WHAT THE TASK ASKS: Pictures in the data below are not part of the copy; transcribe everything else exactly.
Content starts
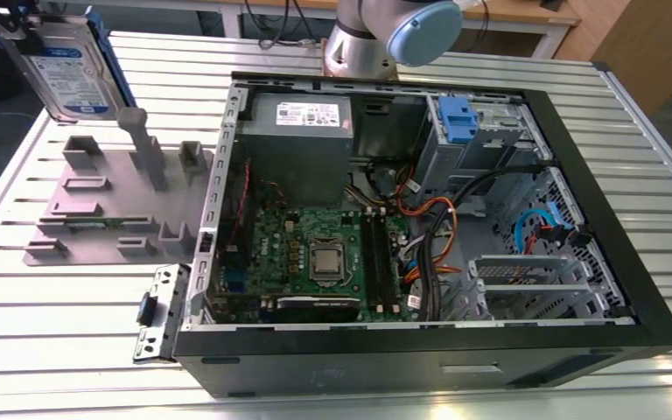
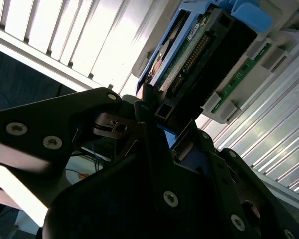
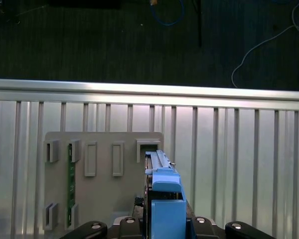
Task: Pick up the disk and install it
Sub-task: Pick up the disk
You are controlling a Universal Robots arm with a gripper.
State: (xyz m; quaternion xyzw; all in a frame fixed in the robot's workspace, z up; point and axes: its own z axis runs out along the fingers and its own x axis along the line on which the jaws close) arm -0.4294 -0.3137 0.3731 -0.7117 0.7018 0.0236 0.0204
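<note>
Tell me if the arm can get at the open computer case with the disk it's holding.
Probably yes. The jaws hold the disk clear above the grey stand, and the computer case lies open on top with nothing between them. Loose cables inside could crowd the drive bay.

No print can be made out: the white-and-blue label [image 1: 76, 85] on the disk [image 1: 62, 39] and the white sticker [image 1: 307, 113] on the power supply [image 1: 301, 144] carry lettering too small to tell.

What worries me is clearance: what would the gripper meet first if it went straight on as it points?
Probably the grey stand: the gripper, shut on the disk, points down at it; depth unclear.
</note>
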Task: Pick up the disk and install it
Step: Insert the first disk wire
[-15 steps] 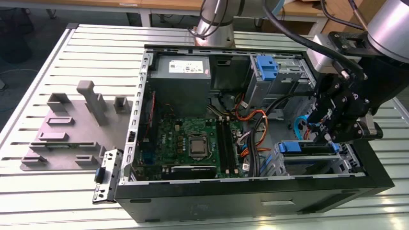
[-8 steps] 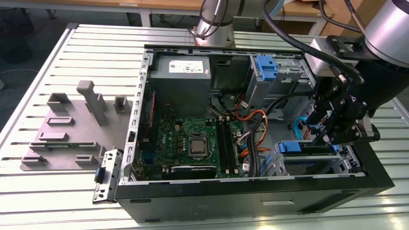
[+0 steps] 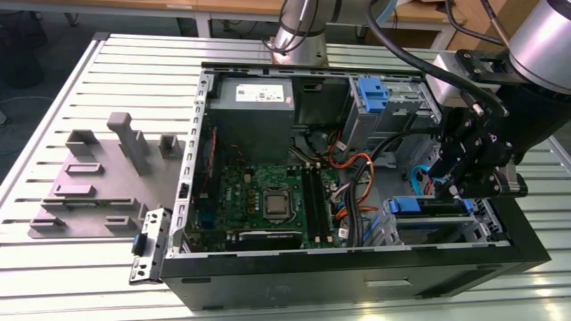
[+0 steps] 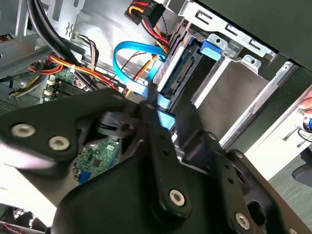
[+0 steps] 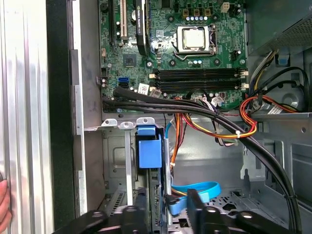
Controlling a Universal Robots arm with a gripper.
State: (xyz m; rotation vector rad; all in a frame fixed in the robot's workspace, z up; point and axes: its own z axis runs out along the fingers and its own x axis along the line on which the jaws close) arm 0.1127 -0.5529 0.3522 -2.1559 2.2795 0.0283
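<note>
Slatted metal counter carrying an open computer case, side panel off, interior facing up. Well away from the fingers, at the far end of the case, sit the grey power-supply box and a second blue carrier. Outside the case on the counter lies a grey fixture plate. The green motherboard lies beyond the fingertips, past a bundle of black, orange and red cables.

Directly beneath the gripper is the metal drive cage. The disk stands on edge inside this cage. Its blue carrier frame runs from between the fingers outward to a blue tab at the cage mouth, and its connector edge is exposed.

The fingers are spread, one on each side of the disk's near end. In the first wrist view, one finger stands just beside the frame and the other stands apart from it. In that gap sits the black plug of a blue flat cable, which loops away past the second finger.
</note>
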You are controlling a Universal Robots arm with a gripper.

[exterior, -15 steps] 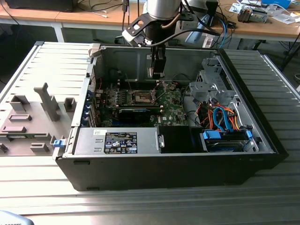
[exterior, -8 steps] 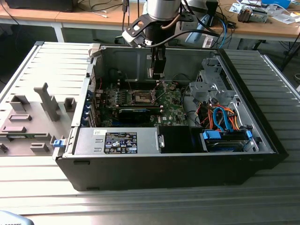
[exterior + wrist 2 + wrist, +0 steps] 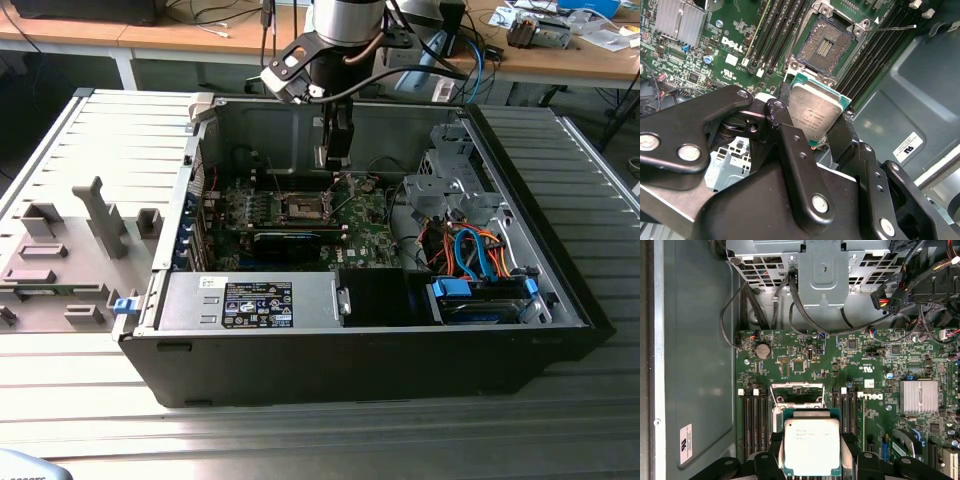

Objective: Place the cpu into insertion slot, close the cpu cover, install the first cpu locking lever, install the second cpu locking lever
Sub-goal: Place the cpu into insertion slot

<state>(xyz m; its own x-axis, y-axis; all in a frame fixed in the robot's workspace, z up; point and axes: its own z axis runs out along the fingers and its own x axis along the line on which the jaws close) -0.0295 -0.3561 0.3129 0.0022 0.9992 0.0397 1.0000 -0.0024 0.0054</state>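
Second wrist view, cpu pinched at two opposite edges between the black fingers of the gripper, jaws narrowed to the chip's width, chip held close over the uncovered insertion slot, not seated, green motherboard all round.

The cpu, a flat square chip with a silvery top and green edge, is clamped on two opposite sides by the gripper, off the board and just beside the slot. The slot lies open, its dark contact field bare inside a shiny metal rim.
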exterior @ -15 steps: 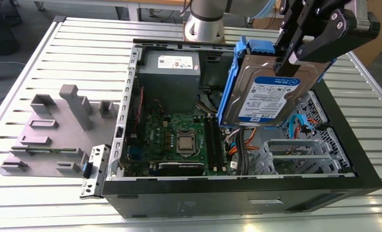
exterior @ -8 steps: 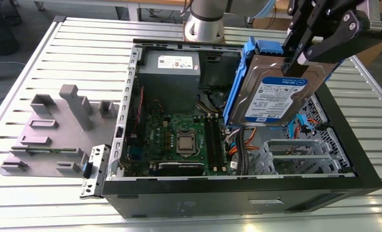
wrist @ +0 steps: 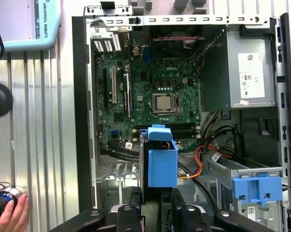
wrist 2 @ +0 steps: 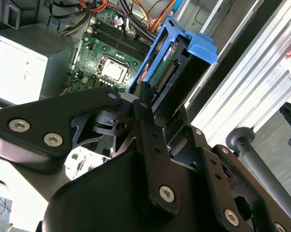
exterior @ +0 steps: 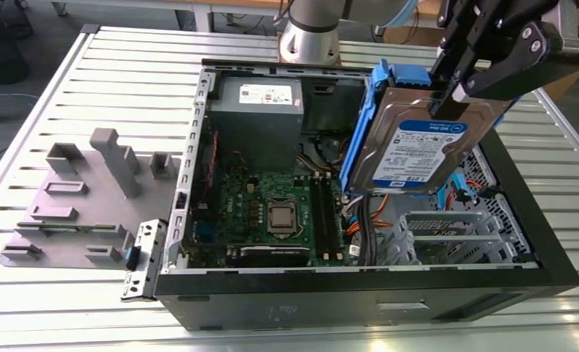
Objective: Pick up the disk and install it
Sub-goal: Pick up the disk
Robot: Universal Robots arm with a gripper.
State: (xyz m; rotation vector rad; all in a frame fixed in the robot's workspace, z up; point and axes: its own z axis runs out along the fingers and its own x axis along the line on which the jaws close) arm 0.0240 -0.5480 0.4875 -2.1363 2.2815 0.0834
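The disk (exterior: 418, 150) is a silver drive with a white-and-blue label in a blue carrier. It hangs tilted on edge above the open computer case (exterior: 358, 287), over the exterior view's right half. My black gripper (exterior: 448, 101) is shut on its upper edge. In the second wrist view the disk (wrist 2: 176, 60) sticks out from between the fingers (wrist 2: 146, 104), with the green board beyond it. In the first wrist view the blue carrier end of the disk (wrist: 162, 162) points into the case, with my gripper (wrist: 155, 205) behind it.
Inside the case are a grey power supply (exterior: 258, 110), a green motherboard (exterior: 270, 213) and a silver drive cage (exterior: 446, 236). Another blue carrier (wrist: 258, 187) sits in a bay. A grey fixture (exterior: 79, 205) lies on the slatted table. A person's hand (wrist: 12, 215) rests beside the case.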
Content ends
ANSWER FOR THE TASK:
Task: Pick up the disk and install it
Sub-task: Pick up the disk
You are controlling a Universal Robots arm with a gripper.
State: (xyz m; quaternion xyzw; all in a frame fixed in the robot's workspace, z up; point and axes: its own z axis runs out along the fingers and its own x axis along the line on which the jaws close) arm -0.4294 -0.3137 0.3731 -0.7117 0.7018 0.0236 0.0204
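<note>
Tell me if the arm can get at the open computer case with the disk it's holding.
Probably yes. The jaws hold the disk clear above the grey stand, and the computer case lies open on top with nothing between them. Loose cables inside could crowd the drive bay.

No print can be made out: the white-and-blue label [image 1: 76, 85] on the disk [image 1: 62, 39] and the white sticker [image 1: 307, 113] on the power supply [image 1: 301, 144] carry lettering too small to tell.

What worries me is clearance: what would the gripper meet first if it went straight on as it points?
Probably the grey stand: the gripper, shut on the disk, points down at it; depth unclear.
</note>
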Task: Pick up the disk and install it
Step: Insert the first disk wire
[-15 steps] 
[-8 steps] 
[+0 steps] 
[+0 steps] 
[+0 steps] 
Controlling a Universal Robots arm with a gripper.
State: (xyz m; rotation vector rad; all in a frame fixed in the robot's workspace, z up; point and axes: its own z axis runs out along the fingers and its own x axis along the line on which the jaws close) arm 0.1127 -0.5529 0.3522 -2.1559 2.2795 0.0283
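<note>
Slatted metal counter carrying an open computer case, side panel off, interior facing up. Well away from the fingers, at the far end of the case, sit the grey power-supply box and a second blue carrier. Outside the case on the counter lies a grey fixture plate. The green motherboard lies beyond the fingertips, past a bundle of black, orange and red cables.

Directly beneath the gripper is the metal drive cage. The disk stands on edge inside this cage. Its blue carrier frame runs from between the fingers outward to a blue tab at the cage mouth, and its connector edge is exposed.

The fingers are spread, one on each side of the disk's near end. In the first wrist view, one finger stands just beside the frame and the other stands apart from it. In that gap sits the black plug of a blue flat cable, which loops away past the second finger.
</note>
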You are controlling a Universal Robots arm with a gripper.

[exterior, -15 steps] 
[exterior, -8 steps] 
[exterior + wrist 2 + wrist, +0 steps] 

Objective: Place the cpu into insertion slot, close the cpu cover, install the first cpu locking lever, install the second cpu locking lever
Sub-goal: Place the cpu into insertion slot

<state>(xyz m; its own x-axis, y-axis; all in a frame fixed in the robot's workspace, z up; point and axes: its own z axis runs out along the fingers and its own x axis along the line on which the jaws close) -0.0295 -0.3561 0.3129 0.0022 0.9992 0.0397 1.0000 -0.0024 0.0054</state>
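Second wrist view, cpu pinched at two opposite edges between the black fingers of the gripper, jaws narrowed to the chip's width, chip held close over the uncovered insertion slot, not seated, green motherboard all round.

The cpu, a flat square chip with a silvery top and green edge, is clamped on two opposite sides by the gripper, off the board and just beside the slot. The slot lies open, its dark contact field bare inside a shiny metal rim.
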exterior @ -15 steps: 
exterior @ -8 steps: 
wrist @ +0 steps: 
wrist 2 @ +0 steps: 
exterior @ +0 steps: 
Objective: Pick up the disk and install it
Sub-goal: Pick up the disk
Robot: Universal Robots arm with a gripper.
State: (xyz m; rotation vector rad; all in a frame fixed in the robot's workspace, z up; point and axes: its own z axis runs out along the fingers and its own x axis along the line on which the jaws close) arm 0.0240 -0.5480 0.4875 -2.1363 2.2815 0.0834
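The disk (exterior: 418, 150) is a silver drive with a white-and-blue label in a blue carrier. It hangs tilted on edge above the open computer case (exterior: 358, 287), over the exterior view's right half. My black gripper (exterior: 448, 101) is shut on its upper edge. In the second wrist view the disk (wrist 2: 176, 60) sticks out from between the fingers (wrist 2: 146, 104), with the green board beyond it. In the first wrist view the blue carrier end of the disk (wrist: 162, 162) points into the case, with my gripper (wrist: 155, 205) behind it.
Inside the case are a grey power supply (exterior: 258, 110), a green motherboard (exterior: 270, 213) and a silver drive cage (exterior: 446, 236). Another blue carrier (wrist: 258, 187) sits in a bay. A grey fixture (exterior: 79, 205) lies on the slatted table. A person's hand (wrist: 12, 215) rests beside the case.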

Nothing else is required to complete this exercise.